* **Work instruction**: Search the records for "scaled". Report every line where it occurs.
····················
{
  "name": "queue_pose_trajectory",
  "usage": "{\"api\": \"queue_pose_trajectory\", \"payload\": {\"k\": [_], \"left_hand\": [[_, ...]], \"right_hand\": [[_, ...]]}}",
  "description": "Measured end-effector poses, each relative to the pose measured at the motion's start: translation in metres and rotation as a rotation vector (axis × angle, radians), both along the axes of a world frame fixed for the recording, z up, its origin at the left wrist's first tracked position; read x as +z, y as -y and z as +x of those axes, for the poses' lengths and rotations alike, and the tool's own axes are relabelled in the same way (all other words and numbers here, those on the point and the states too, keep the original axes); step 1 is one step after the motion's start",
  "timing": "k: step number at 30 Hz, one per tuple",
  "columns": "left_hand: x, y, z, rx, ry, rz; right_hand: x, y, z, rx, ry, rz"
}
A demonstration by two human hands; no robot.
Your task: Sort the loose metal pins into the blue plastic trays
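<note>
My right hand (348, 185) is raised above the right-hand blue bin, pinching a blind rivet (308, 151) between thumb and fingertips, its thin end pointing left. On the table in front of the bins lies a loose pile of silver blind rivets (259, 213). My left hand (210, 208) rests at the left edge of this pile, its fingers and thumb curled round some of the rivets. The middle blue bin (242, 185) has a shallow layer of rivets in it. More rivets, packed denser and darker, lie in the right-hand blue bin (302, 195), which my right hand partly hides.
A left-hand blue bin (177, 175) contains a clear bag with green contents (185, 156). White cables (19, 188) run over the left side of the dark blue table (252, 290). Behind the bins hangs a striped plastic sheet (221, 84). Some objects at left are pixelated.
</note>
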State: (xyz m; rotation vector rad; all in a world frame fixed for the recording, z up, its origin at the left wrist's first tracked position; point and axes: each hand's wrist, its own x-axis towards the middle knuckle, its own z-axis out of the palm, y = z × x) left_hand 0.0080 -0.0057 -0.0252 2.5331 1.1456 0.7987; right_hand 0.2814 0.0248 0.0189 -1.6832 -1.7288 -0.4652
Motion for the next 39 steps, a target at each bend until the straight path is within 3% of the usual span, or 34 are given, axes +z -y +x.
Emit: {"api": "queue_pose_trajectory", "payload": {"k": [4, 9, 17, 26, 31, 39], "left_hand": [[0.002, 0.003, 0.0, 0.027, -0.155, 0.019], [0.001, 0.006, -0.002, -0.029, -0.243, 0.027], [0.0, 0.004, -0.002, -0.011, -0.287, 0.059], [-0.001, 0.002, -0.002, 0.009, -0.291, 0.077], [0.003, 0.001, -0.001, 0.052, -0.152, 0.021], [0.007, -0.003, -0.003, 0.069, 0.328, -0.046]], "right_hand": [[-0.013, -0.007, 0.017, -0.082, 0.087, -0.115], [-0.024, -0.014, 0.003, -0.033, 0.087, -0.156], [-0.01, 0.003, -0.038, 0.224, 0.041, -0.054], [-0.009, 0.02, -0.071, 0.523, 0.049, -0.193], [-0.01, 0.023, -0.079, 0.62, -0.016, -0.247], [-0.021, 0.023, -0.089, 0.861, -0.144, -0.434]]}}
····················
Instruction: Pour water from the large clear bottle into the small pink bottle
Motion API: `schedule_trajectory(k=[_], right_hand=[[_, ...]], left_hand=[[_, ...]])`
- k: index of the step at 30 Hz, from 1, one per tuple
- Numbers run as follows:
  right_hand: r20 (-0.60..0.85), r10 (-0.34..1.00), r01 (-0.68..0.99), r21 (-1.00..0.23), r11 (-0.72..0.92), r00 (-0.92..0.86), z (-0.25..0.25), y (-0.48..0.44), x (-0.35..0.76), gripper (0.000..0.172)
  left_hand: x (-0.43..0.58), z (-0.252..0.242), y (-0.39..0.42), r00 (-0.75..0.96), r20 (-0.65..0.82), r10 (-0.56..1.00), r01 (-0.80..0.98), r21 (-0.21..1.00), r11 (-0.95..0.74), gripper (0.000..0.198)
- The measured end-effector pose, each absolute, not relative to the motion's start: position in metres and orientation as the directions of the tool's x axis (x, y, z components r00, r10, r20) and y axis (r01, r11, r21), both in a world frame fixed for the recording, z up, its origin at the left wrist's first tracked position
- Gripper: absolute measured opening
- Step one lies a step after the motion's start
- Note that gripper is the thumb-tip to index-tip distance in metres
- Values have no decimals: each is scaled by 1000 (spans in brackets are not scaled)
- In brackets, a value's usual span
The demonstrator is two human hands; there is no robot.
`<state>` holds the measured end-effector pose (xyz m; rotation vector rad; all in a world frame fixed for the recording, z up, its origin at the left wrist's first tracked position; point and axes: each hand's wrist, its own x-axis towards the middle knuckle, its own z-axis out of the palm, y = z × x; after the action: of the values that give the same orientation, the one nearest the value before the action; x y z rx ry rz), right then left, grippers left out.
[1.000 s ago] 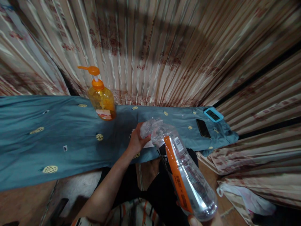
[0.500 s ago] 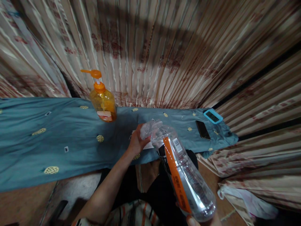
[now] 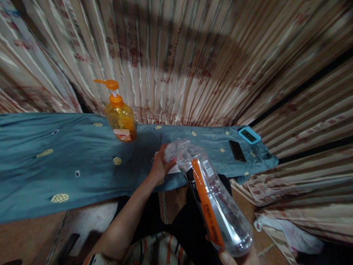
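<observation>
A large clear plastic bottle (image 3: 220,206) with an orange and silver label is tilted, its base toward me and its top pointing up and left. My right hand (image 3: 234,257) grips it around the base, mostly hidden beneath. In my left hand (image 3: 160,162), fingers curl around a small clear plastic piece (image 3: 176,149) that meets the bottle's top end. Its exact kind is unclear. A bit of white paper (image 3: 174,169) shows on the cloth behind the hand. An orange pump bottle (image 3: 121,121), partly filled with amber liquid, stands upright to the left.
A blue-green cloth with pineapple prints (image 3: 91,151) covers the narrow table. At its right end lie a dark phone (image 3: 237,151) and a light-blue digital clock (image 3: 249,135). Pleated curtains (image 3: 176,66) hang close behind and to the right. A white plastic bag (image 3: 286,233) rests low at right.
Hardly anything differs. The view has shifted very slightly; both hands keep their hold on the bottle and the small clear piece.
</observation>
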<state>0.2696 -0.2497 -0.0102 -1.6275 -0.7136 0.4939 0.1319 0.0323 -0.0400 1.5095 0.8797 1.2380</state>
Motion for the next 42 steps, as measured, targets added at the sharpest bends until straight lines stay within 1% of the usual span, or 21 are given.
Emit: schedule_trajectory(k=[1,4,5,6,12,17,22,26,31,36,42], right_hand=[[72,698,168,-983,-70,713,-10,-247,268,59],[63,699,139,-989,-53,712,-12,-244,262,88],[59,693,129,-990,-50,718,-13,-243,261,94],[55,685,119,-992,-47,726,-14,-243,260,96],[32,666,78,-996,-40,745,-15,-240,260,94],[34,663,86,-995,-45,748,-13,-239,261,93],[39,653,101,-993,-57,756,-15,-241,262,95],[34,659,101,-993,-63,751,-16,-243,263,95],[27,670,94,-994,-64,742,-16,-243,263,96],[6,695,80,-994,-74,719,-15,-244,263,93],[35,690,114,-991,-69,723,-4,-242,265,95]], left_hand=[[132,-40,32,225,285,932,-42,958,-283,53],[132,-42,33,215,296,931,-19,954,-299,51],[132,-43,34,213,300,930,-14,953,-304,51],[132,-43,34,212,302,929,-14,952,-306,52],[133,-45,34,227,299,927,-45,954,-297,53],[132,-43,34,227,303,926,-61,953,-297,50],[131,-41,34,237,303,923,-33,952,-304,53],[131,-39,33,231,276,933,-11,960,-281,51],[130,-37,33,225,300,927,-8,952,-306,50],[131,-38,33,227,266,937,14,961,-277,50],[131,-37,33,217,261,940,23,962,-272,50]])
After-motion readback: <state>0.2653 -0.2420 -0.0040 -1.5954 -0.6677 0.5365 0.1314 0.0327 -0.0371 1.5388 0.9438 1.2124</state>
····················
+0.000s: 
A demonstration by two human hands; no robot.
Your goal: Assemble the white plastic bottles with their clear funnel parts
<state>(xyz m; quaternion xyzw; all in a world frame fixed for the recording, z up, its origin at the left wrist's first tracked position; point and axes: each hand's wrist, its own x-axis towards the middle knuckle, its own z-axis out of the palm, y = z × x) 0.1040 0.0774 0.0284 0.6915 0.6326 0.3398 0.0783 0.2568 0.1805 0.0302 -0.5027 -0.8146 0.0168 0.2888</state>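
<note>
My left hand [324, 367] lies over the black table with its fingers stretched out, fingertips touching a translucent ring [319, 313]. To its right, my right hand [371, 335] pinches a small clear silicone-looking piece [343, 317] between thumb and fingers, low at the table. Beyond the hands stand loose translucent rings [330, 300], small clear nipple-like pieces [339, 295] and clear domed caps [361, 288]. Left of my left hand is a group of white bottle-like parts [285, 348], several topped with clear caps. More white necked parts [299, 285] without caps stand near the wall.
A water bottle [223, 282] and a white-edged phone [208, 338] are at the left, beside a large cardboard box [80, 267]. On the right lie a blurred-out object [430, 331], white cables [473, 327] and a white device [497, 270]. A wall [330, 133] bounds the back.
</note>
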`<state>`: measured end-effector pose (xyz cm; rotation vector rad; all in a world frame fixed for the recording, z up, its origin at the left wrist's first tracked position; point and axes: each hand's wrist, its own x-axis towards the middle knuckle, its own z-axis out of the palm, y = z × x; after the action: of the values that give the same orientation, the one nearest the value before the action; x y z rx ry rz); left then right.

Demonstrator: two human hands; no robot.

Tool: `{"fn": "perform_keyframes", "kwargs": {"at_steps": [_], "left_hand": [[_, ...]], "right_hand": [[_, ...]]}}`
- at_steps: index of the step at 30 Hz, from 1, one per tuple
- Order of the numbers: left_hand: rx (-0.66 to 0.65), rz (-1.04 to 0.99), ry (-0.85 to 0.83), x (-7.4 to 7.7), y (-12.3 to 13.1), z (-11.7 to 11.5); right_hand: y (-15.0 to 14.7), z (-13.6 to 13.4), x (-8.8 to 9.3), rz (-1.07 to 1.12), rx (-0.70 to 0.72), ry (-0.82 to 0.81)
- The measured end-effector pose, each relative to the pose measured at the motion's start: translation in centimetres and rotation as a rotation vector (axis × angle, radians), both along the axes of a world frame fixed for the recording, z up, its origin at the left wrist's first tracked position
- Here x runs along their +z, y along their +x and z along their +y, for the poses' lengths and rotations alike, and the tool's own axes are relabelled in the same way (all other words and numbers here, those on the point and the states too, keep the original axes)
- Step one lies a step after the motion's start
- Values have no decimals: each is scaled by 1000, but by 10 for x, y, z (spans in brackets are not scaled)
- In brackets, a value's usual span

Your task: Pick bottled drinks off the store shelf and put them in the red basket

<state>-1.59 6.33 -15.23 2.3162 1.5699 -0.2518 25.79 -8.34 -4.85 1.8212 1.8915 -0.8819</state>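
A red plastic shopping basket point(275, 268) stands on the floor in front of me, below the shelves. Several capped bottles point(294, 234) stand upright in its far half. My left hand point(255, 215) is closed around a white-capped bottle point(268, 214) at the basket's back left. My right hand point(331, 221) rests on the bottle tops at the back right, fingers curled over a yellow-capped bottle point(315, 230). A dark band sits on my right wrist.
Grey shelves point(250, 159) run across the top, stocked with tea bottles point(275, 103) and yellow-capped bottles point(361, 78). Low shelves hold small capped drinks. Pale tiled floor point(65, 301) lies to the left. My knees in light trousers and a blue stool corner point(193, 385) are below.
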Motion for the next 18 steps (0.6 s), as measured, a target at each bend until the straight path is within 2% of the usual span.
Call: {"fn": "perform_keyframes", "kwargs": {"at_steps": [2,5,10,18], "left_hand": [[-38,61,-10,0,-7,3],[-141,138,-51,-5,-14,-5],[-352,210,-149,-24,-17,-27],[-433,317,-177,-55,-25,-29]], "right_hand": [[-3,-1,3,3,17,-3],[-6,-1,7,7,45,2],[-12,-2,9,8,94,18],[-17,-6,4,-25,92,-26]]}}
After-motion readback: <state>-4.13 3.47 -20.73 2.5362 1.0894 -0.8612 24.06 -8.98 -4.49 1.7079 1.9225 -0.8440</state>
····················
* **Solution for this problem**:
- Values have no decimals: each is scaled by 1000 (spans in brackets are not scaled)
- Values have no decimals: each is scaled by 1000, but by 10 for x, y, z (spans in brackets are not scaled)

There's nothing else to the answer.